[fluentd-gcp addon] Trim too long log entries due to Stackdriver limitations #52289

crassirostris · 2017-09-11T17:01:23Z

Stackdriver doesn't support log entries bigger than 100KB, so by default fluentd plugin just drops such entries. To avoid that and increase the visibility of this problem it's suggested to trim long lines instead.

/cc @igorpeshansky

[fluentd-gcp addon] Fluentd will trim lines exceeding 100KB instead of dropping them.

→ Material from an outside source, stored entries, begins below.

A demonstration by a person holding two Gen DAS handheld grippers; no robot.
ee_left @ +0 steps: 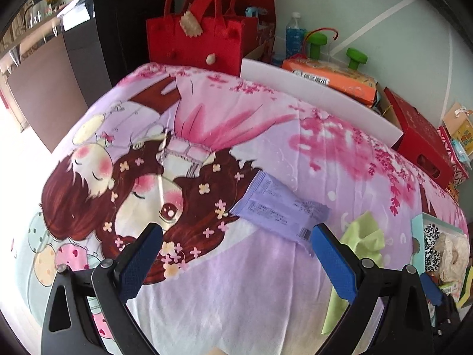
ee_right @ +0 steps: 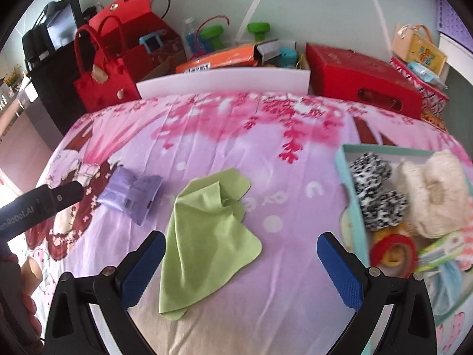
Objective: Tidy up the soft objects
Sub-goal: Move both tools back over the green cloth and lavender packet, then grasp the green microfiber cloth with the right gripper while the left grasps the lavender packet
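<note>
Between the spread blue-padded fingers of the right gripper (ee_right: pixel 241 247), a crumpled lime-green microfibre cloth (ee_right: pixel 207 230) is seen lying on the pink and lilac cartoon-printed bedsheet (ee_right: pixel 295 177); its lower part lies just beside the left finger, and nothing is held, the jaws standing wide apart. The cloth is folded over itself near its upper end, with rounded corners and a narrow tail reaching toward the camera. Further left on the sheet a flat lilac plastic packet printed with small text and a barcode (ee_right: pixel 130 195) is found, creased across its middle. Beside it the dark tip of the left gripper is visible from the right wrist view, close to the packet's left end; whether they touch cannot be told. From the left wrist view the left gripper (ee_left: pixel 236 233) is shown with its jaws likewise wide open and empty, the lilac packet (ee_left: pixel 280 210) lying ahead of them, its barcode end just beside the right finger. At the sheet's right side a pale teal cardboard box (ee_right: pixel 344 174) is placed, and within it a black-and-white leopard-patterned fluffy scrunchie pair (ee_right: pixel 375 189), a cream knitted woolly item (ee_right: pixel 431 189) and a red and yellow ring-shaped soft piece (ee_right: pixel 393 251) are gathered closely together.
</note>
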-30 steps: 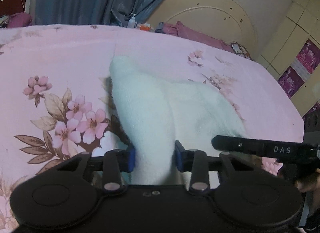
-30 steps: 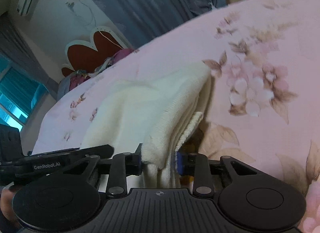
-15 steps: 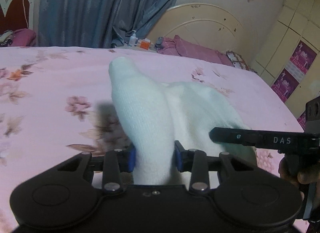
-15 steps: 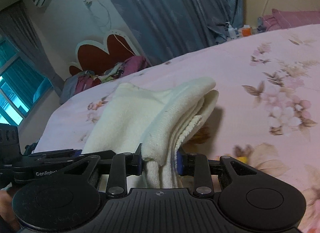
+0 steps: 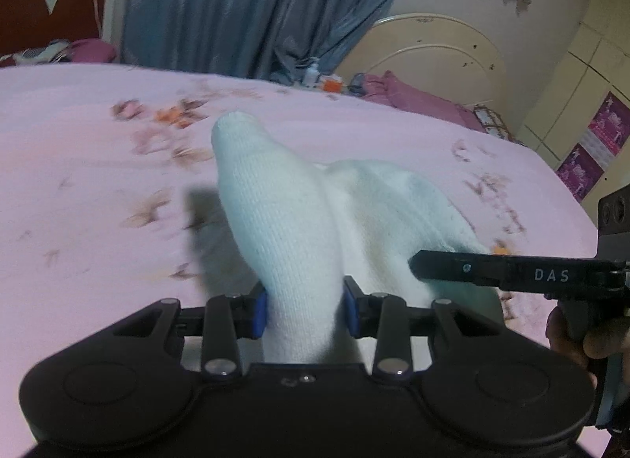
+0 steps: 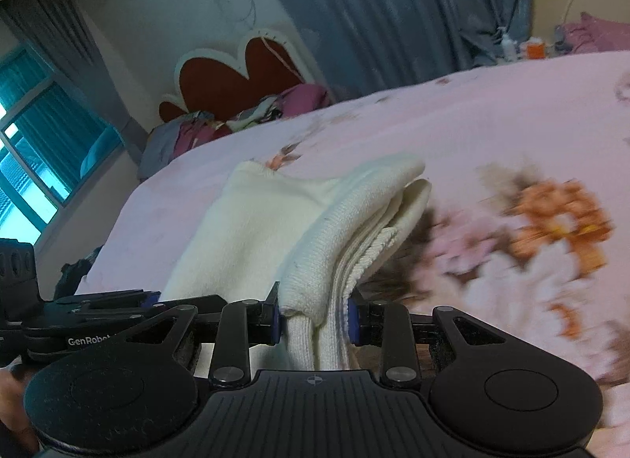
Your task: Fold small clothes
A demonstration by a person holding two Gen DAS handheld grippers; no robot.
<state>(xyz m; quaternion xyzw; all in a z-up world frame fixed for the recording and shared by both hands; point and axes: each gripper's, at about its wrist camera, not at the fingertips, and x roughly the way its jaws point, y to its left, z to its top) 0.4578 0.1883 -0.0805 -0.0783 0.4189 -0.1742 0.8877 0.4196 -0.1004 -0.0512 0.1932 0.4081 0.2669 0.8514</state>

k8s-ci-robot · 2017-09-11T17:01:24Z

@crassirostris: GitHub didn't allow me to request PR reviews from the following users: igorpeshansky.

Note that only kubernetes members can review this PR, and authors cannot review their own PRs.

In response to this:

Stackdriver doesn't support log entries bigger than 100KB, so by default fluentd plugin just drops such entries. To avoid that and increase the visibility of this problem it's suggested to trim long lines instead.

/cc @igorpeshansky
[fluentd-gcp addon] Fluentd will trim lines exceeding 100KB instead of dropping them.

Instructions for interacting with me using PR comments are available here. If you have questions or suggestions related to my behavior, please file an issue against the kubernetes/test-infra repository.

piosz

LGTM from me.
@igorpeshansky could you please take a look?

piosz · 2017-09-11T17:49:24Z

cluster/addons/fluentd-gcp/fluentd-gcp-configmap.yaml

@@ -332,6 +332,17 @@ data:
      </metric>
    </match>

+    # Trim the entries which exceed slightly less than 100KB, to avoid


Add todo to remove this hack.

igorpeshansky · 2017-09-11T23:08:24Z

cluster/addons/fluentd-gcp/fluentd-gcp-configmap.yaml

+      @type record_transformer
+      enable_ruby true
+      <record>
+        log ${record['log'].length > 100000 ? '[The entry was trimmed] ' + record['log'][0:100000 - 25] : record['log']}


There's no need to use 0:100000 - 25 because 100000 is already smaller than the 100k limit (102400).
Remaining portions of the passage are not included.